- 400 grams of Swiss chard
- ½ cup of raisins
- 2 cups of water
- ½ onion
- 2 tablespoons of oil
- 150 ml of cooking cream (heavy cream)
- Salt and pepper to taste
- Grated cheese
- Sesame seeds (optional)
Wash, drain, and cut the Swiss chard into thin strips. Then make additional cross cuts to prevent the strips from being too long, which could make them cumbersome to eat.
In a pot, bring two cups of water to a boil. Once boiling, add the Swiss chard and raisins. Season with salt to taste. Let them boil for 5 minutes, then drain using a strainer and set aside.
Cut the onion into thin julienne strips. Sauté it in a saucepan with the oil over low heat. Once it starts to become translucent, add the Swiss chard along with the raisins you had set aside. Mix well to combine the ingredients.
Add the cream. Stir and let it reduce until it reaches your desired thickness. Check the salt level. If it thickens too much, you can add a little of the water used to boil the vegetables.
Serve this dish hot. Add some grated cheese to your taste and a drizzle of oil to finish.

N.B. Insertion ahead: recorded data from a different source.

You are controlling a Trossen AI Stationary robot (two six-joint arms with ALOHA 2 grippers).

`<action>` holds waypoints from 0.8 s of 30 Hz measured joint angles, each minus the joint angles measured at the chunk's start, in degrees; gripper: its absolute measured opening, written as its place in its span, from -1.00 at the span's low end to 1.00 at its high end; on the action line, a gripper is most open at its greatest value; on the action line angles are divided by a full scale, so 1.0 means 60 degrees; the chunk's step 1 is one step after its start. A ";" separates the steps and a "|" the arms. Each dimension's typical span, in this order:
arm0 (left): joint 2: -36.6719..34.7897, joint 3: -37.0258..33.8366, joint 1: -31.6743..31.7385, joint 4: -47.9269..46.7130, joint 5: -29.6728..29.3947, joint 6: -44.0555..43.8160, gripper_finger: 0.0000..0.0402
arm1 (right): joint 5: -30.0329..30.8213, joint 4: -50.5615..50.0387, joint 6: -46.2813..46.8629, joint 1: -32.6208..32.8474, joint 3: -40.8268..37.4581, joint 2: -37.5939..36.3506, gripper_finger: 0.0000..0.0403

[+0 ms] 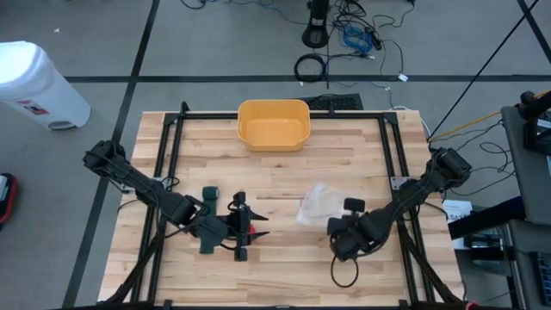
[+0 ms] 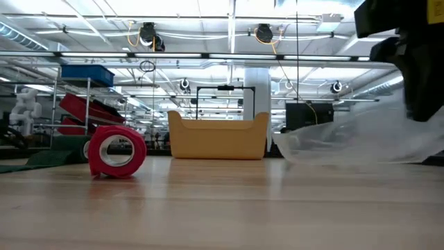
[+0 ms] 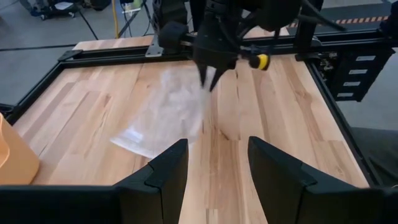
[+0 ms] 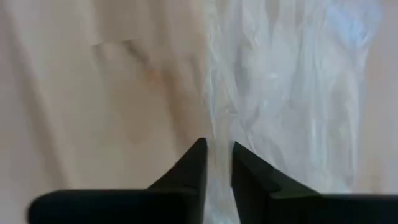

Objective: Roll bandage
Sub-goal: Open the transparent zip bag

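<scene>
The red bandage roll lies on the table beside the released left gripper. The right gripper, across from the roll, pinches a clear plastic bag. A yellow bin sits beyond.

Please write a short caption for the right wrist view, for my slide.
Right pincer pinching the clear plastic bag on the wooden table.

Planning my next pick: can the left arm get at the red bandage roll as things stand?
Probably yes. The red bandage roll lies on bare wood right by the left gripper, whose fingers stand open; the clear plastic bag is over by the right gripper.
</scene>
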 joint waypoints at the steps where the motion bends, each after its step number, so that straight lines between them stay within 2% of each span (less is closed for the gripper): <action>1: 0.0000 0.0000 0.0000 -0.0002 0.0000 0.0000 -0.14 | 0.0143 -0.0057 0.0008 0.0026 0.0000 0.0000 -0.69; 7: 0.0000 0.0000 0.0000 0.0028 0.0000 0.0004 -0.14 | 0.0312 -0.0102 0.0450 0.0547 0.0000 0.0000 -0.31; 11: 0.0000 0.0000 0.0000 0.0047 -0.0004 0.0002 -0.14 | 0.0591 -0.0197 0.0841 0.0980 -0.0004 0.0000 -0.13; 17: 0.0000 0.0000 0.0000 0.0090 -0.0007 0.0004 -0.14 | 0.3141 0.1324 0.0983 0.1046 -0.0004 0.0161 -0.04; 21: 0.0000 0.0000 0.0000 0.0147 -0.0007 0.0004 -0.14 | 0.3297 0.2433 0.0302 0.0311 -0.0004 0.0607 -0.04; 24: 0.0000 0.0000 0.0000 0.0172 -0.0011 0.0004 -0.14 | 0.2711 0.3262 -0.0754 -0.0344 -0.0004 0.1167 -0.04</action>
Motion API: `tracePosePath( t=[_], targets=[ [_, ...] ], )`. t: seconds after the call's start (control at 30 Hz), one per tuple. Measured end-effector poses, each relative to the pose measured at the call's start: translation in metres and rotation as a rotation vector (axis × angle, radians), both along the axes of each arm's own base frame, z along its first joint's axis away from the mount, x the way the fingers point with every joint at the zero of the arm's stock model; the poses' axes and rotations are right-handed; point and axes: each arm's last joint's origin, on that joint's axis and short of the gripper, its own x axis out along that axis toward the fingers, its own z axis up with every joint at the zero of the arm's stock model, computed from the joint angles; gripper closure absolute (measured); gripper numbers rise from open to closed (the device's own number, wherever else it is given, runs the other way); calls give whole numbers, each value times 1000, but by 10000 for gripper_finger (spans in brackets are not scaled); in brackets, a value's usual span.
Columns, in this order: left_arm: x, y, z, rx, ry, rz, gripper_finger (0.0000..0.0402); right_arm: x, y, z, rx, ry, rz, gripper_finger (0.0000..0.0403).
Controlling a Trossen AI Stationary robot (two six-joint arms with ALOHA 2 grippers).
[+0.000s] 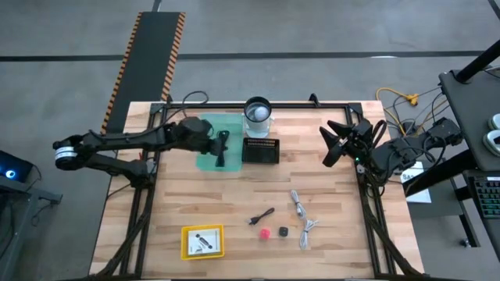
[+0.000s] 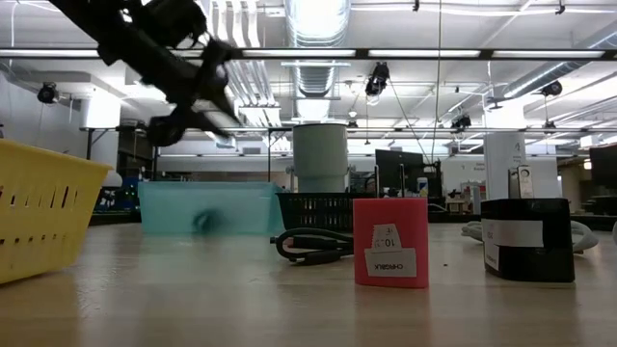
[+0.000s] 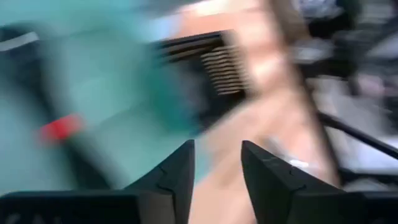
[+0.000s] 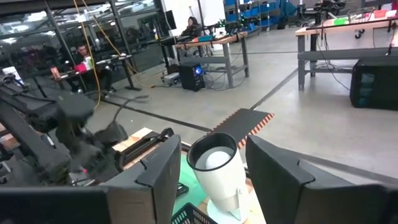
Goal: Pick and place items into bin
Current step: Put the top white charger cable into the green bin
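Note:
Loose items lie on the near half of the wooden table: a black coiled cable [image 1: 262, 216] [image 2: 310, 244], a grey cable [image 1: 298, 203], a white cable [image 1: 308, 231], a small red block with a white label [image 1: 266, 232] [image 2: 389, 243] and a small black cube [image 1: 283, 232] [image 2: 526, 239]. My left gripper [image 1: 222, 160] [image 3: 214, 163] [image 2: 198, 123] hovers open over the teal bin [image 1: 205, 134] [image 2: 207, 207] at the far side and holds nothing. My right gripper [image 1: 330, 144] [image 4: 212, 146] waits open above the table's right far part, pointing toward the white cup [image 4: 214, 165].
A yellow tray [image 1: 202, 241] [image 2: 39, 207] at the near left holds a few small pale and dark things. A black slotted basket [image 1: 260, 150] and the white cup [image 1: 258, 115] stand beside the teal bin. Bare wood lies between the bins and the loose items.

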Motion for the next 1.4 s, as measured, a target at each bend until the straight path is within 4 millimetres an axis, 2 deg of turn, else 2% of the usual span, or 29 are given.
tracePosePath(
  t=[0.17,0.33,0.5,0.67,0.77,0.93,1.07,1.27,1.4],
  targets=[
    [16,-2,32,144,-368,-228,258,0,0,-1,-7,15,1,238],
    [29,-7,53,282,-637,-303,253,0,0,-1,0,9,4,242],
    [39,-8,48,356,-663,-341,253,3,3,-3,75,-22,100,241],
    [44,-7,40,347,-637,-343,253,13,13,-13,158,38,346,239],
    [45,-6,39,348,-632,-345,253,26,21,-29,220,101,433,242],
    [45,-7,39,346,-635,-359,253,42,32,-73,420,311,373,240],
    [43,-8,40,340,-647,-399,253,52,42,-105,682,452,306,233],
    [43,-9,39,337,-646,-421,253,75,59,-137,844,600,351,212],
    [43,-9,39,405,-642,-437,253,83,64,-158,923,673,294,202]
  ],
)
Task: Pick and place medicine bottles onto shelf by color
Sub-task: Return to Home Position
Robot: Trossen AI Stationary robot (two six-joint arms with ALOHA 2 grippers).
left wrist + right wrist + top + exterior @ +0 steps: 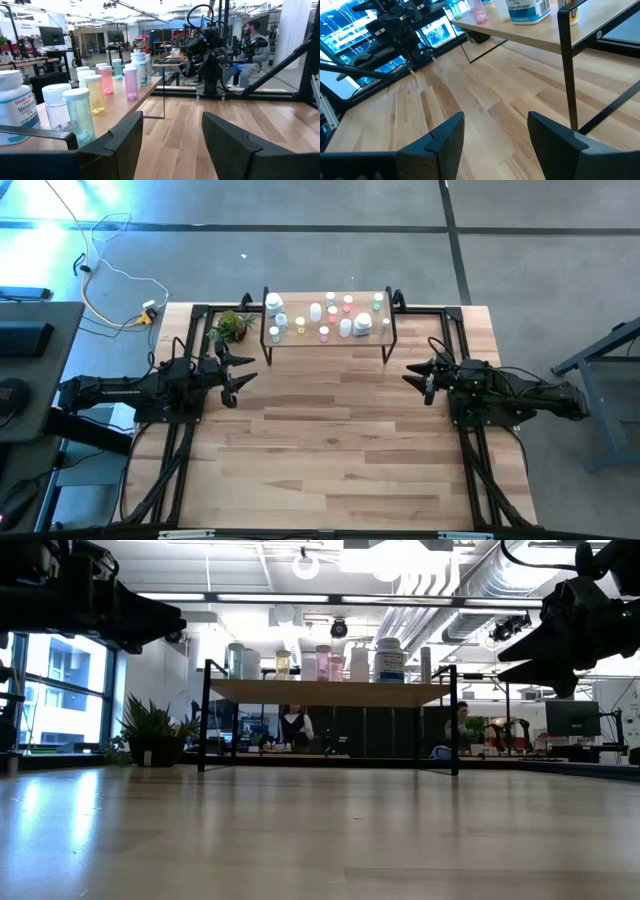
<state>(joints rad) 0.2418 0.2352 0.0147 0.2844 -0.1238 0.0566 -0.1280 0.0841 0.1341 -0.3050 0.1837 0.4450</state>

In this case, I used sesame seeds, which are a type of nut we use in Cuba and add a slightly crunchy texture. You can also use crushed roasted peanuts to keep it from being too coarse. This recipe is delicious and very easy to prepare.
The contrast of savory and sweet flavors, along with the creaminess of the dish, will have family and friends hoping that you cook Swiss chard for them again soon.
Enjoy your meal!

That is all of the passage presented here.